As they sat around the table, the women traded stories about their families, the work they did and what life was like in Armstrong in the days when the railroad was still there.

Armstrong, they said, has a unique history in that the farm workers who settled there all owned their own homes rather than living in quarters provided by the more wealthy farm owners.

Keeping that so wasn’t always easy. When farm work was slow locally, many families packed their belongings and headed north or “up the stream” in search of more work.

“Personally, I’ve been a migrant since I was 5 years old,” Harris said. “And I was a migrant until after my senior year of high school after I went off to college.”

The families would go every year, traveling with the seasons. But they’d always return to their homes in Armstrong where there is often little distinction between family and community.

It’s that lack of distinction that makes it so hard to determine SEA’s beginnings. The name, the 501(c)3, the trailer are all things that merely formalize a way of life that goes back generations, according to the women at the table.

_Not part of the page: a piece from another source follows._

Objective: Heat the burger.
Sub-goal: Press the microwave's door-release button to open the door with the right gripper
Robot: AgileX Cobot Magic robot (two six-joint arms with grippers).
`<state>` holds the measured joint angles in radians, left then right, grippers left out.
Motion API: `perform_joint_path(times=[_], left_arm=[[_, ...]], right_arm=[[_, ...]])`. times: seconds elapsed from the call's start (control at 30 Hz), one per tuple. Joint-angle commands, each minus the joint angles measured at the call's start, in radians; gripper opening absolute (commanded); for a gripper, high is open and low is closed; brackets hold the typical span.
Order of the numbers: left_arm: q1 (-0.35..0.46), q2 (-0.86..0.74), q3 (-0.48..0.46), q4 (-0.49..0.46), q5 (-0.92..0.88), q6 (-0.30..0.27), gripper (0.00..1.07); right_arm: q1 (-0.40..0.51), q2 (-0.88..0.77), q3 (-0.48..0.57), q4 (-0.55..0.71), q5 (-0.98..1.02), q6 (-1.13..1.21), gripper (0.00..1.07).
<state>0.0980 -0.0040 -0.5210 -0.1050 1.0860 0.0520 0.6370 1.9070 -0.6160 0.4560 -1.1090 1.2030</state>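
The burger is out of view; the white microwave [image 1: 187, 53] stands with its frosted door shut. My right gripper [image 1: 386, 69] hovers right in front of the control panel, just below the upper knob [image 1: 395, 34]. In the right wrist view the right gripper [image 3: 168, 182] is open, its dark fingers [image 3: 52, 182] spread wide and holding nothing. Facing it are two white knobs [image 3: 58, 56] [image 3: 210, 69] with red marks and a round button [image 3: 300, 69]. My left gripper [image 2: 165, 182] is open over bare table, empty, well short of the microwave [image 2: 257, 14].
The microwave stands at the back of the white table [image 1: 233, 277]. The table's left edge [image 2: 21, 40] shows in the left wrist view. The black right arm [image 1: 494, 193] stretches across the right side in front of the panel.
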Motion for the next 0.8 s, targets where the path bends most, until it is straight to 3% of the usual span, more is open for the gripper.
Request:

The families there took care of each other and they helped each other succeed.

Harris said she felt that when she went away to college and would come home to visit.

“I was everybody’s daughter,” she said. “It was an awesome responsibility, but it made you kind of proud.”

That pride, and understanding the importance of a supportive community, carried through to when she and Murray started their own families.

“You were as happy for Margaret’s child as you were for your own child,” Harris said, motioning to her friend to her right.

She said she worries that some of that community fabric is wearing these days, but, for the most part, the women of SEA seemed undeterred and motivated to keep their traditions alive in a changing landscape.

The railroad is gone now — traded for the bike trail that gives their annual festival its name.

It is hoped that the trail, which is planned to be a part of a larger network of trails, will generate new traffic.

It got some help in recent years when St. Johns County was recognized as part of the Gullah Geechee Cultural Heritage Corridor, which earned Armstrong a stop on Bike Florida’s 2017 Spring Gullah Geechee Tour.

All the women seated at Wednesday’s table have ties to the Gullah Geechee, a cultural group made up of descendants of slaves brought to this continent from West Africa. According to the Heritage Corridor’s website, they worked primarily on rice plantations in the coastal regions of North Carolina, South Carolina, Georgia and Florida.

After slavery, most stayed on the sea islands and in the low country. Recognized by a distinctive dialect and “a strong sense of place and family,” the Gullah Geechee keep ties to their past by celebrating their “arts, crafts, religious beliefs, folklore, rituals and food preferences,” the website says.

Harris, who serves as SEA’s Gullah Geechee coordinator, said she only recently learned of her own ties to the cultural group, but, she said, she can remember that dialect when she would visit family in Georgia while heading north to work as a child.

“We would say, ‘Oh he’s a Geechee, or she’s a Geechee,’” she said, laughing. “And, ‘My don’t they like rice.’”

She said learning new details about her heritage and the origins of her enslaved ancestors was a powerful revelation.

“It was like a new birth for me,” she said.

SEA produces a “souvenir book” for each year’s festival. Looking through the ones from years past provides a glimpse into all the things the SEA officers say they hold dear.

The contents of the first year’s book look more like a family photo album than a festival keepsake, with pictures of the community’s families posed for group portraits or celebrating various achievements. By the third year, the book’s cover mentions the deeper community ties with a Gullah Geechee version of the Lord’s Prayer and pictures of traditional food.

This year, the women say, all of those things will be celebrated again, with arts and crafts, a farmers market and great food and music.

“Come and enjoy,” Peeples said. “And bring your family too.”